Un peu à moi
- Cyntia Dubé
- 13 avr. 2021
- 3 min de lecture
J’ai hâte de voir maman, j’entends déjà sa voix qui vient de la chambre, je suis les couloirs blancs, les femmes en uniforme me sourient toutes. J’aime bien l’ambiance, personne n’a l’air malade. Je ne voyais pas comme ça l’hôpital.
Grand-papi me tient la main. Sa main est gigantesque et chaude, j’aime qu’il me la tienne. Je sens sa peau toute rugueuse. Comme si la vie avait écrit une histoire sur elle.
Quand on approche de la porte grand-mamie me dit à l’oreille * Es-tu prêt mon grand ? *. Grand-mamie vérifie toujours que tout le monde est bien. J’aime ça. Ça me rassure.
Je fais signe que oui, mais je ne sais pas. Tout ce que je sens dans mon ventre c’est que la vie ne sera plus jamais pareil. Mais je ne sais pas comment l’expliqué. Alors je ne dis rien.
Dès que je rentre dans la pièce calme et peu décorée, lumineuse, je vois ma maman. Elle me sourit. Je suis content de voir qu’elle va bien, j’avais un peu peur qu’elle ne soit plus pareille. Maintenant ce que je veux voir c’est ce petit bout d’humain qui se cachait dans le ventre de ma maman. Je ne regarde même pas papa et je cherche dans la pièce où il peut être quand je vois papa le sortir d’un petit lit en plastique transparent.
Je dis voir, mais je ne vois rien. Et ça me frustre !
- Montre-le moi ! dis-je exaspéré. Je ne vois qu’une couverture dans ses bras. Je comprends bien à la façon que papa le tien qu’il est précieux, que c’est bien lui. Mais je veux voir son visage, vérifier qu’il a bien des mains avec des doigts comme moi.
- Veux-tu le prendre dans tes bras Tom. me propose maman
Sans me faire attendre, je vais sauter sur la chaise berçante. Je m’assis bien droit et je replace mon gilet. Je veux que tout soit parfait. Puis je place mes bras sur mes jambes, les mains ouvertes vers le haut. Papa le descend vers moi. C’est comme s’il allait déposer un trésor. Il me donne des consignes, je n’écoute pas. Je sais très bien ce qu’il veut me dire et de toute façon je vais prendre soins de ce petit bonhomme comme la personne la plus précieuse qui soit.
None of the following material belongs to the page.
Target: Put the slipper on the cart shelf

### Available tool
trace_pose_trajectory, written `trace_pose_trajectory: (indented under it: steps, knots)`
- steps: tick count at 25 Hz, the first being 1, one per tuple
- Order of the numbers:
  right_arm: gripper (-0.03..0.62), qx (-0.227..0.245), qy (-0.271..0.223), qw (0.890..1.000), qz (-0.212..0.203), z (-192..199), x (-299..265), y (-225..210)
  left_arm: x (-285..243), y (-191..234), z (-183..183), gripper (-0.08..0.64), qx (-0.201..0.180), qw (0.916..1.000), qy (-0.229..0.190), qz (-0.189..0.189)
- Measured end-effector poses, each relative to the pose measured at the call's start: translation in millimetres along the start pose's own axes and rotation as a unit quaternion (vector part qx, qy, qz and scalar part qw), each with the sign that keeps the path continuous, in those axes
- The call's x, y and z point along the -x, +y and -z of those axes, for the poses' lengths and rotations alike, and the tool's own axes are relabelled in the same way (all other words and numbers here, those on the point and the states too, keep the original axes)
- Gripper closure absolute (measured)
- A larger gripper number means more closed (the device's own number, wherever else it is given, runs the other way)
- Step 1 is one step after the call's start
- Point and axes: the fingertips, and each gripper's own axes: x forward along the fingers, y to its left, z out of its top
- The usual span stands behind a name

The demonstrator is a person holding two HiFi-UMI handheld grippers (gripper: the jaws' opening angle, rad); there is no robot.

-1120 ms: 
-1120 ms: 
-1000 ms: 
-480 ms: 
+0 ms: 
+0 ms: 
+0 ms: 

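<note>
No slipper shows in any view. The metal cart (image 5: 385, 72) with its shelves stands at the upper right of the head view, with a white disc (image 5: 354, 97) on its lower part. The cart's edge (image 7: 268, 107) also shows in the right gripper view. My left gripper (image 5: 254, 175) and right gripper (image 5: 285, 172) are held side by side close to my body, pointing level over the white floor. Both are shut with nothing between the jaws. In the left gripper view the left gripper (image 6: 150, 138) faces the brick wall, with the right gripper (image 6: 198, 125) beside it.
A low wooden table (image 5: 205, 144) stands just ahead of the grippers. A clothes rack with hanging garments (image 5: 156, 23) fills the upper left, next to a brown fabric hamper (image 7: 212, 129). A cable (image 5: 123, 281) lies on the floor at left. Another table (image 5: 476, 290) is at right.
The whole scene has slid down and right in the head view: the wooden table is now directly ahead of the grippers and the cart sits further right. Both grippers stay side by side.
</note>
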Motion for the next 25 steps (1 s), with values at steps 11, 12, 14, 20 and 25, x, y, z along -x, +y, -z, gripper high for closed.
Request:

Il place dans mes bras tremblant le petit corps chaud et léger. Je peux enfin le voir, il dort, les yeux bien fermé, la petite bouche un peu en cœur. Il semble paisible. Dans mon corps il se passe des choses que je ne comprends pas. J’entends les adultes se parler mais je me fous de ce qu’ils disent. Ce qui compte c’est ce bébé dans mes bras. Fragile et si petit. Pourra-t-il vraiment jouer avec moi ? Il sent si bon, et la peau de son visage est d’une douceur que je n’avais jamais sentie.
Je ne sais pas quoi lui dire. Il gigote un peu, j’ai peur qu’on me le reprenne.
J’ai encore envie de le regarder, de sentir son poids dans mes bras, la chaleur qui se répand intensément d’un si petit trésor. J’essaye de lui chanter une berceuse. Tout doucement, juste pour lui. Il semble se calmer, je continue à le regarder, à l’admirer. Dans mon ventre et mon cœur il fait chaud. C’est unique, je n’ai jamais ressenti quelque chose du genre. C’est comme si j’avais reçu un merveilleux cadeau. Pour la vie.
Je lève la tête vers maman, elle a les yeux humides, comme si elle avait pleuré.
- Comment le trouves tu ? me questionne t’elle
- Magnifique !
Tout le monde rit à ma réponse, mais c’est vrai ! Il est parfait !
Je suis maintenant frère et je sens que je vais adorer ça. Papa et Maman disent souvent que je suis à eux, que je leurs appartiens, qu’ils me croqueraient. Maintenant je comprends mieux.
Et je me dis que ça doit être vrai pour les frères ainés aussi.
Lucas il est un peu à moi maintenant.